(What is being asked)
All of the data is to be printed exactly, though the images must be left off.

(Recorded data)
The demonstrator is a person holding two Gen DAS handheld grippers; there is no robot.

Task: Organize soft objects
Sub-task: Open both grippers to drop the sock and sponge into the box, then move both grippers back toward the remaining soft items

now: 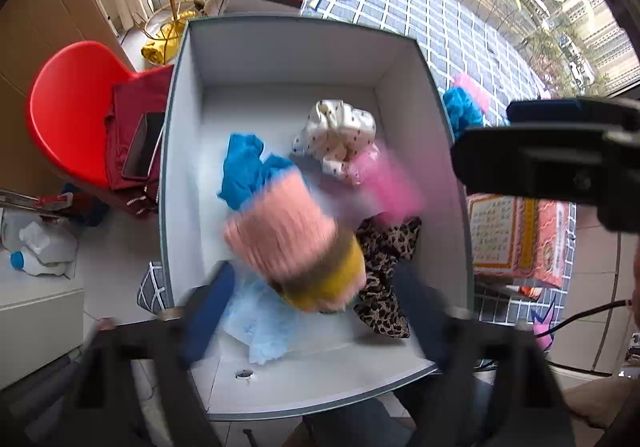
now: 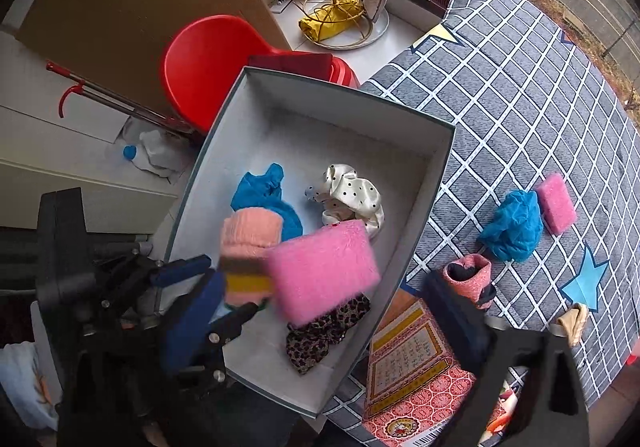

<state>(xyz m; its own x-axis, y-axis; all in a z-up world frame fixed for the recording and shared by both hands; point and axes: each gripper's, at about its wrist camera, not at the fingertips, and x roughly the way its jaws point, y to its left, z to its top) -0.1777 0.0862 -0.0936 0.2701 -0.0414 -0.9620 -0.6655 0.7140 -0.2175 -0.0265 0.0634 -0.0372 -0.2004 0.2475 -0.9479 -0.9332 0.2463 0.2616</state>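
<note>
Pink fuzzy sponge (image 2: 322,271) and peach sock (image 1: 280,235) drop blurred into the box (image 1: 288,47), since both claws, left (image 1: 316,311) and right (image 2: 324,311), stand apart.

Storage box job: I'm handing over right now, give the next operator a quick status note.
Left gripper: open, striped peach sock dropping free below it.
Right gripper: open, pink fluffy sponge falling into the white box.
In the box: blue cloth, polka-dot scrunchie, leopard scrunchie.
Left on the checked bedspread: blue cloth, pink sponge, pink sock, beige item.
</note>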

(The completed task)
The demonstrator is a person holding two Gen DAS handheld grippers; there is no robot.

Task: Organize soft objects
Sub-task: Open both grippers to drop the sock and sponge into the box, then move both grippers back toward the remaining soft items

now: 
now: 

<state>(xyz m; its own x-axis, y-axis; all in a z-up world frame fixed for the recording and shared by both hands; point and axes: each gripper's, at about its wrist camera, not at the fingertips, and x roughly the way its jaws point, y to its left, z to its top) -0.1777 0.0862 -0.0936 0.2701 -0.0414 -0.9620 -0.6655 0.7140 -0.2175 -0.0265 0.0634 -0.0372 -0.2004 0.2475 -0.9479 -0.9332 0.2463 0.2616</state>
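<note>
Pink fuzzy sponge (image 2: 322,271) and peach sock (image 1: 280,235) drop blurred into the box (image 1: 288,47), since both claws, left (image 1: 316,311) and right (image 2: 324,311), stand apart.

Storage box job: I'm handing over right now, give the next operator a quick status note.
Left gripper: open, striped peach sock dropping free below it.
Right gripper: open, pink fluffy sponge falling into the white box.
In the box: blue cloth, polka-dot scrunchie, leopard scrunchie.
Left on the checked bedspread: blue cloth, pink sponge, pink sock, beige item.
</note>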

No part of the answer remains open.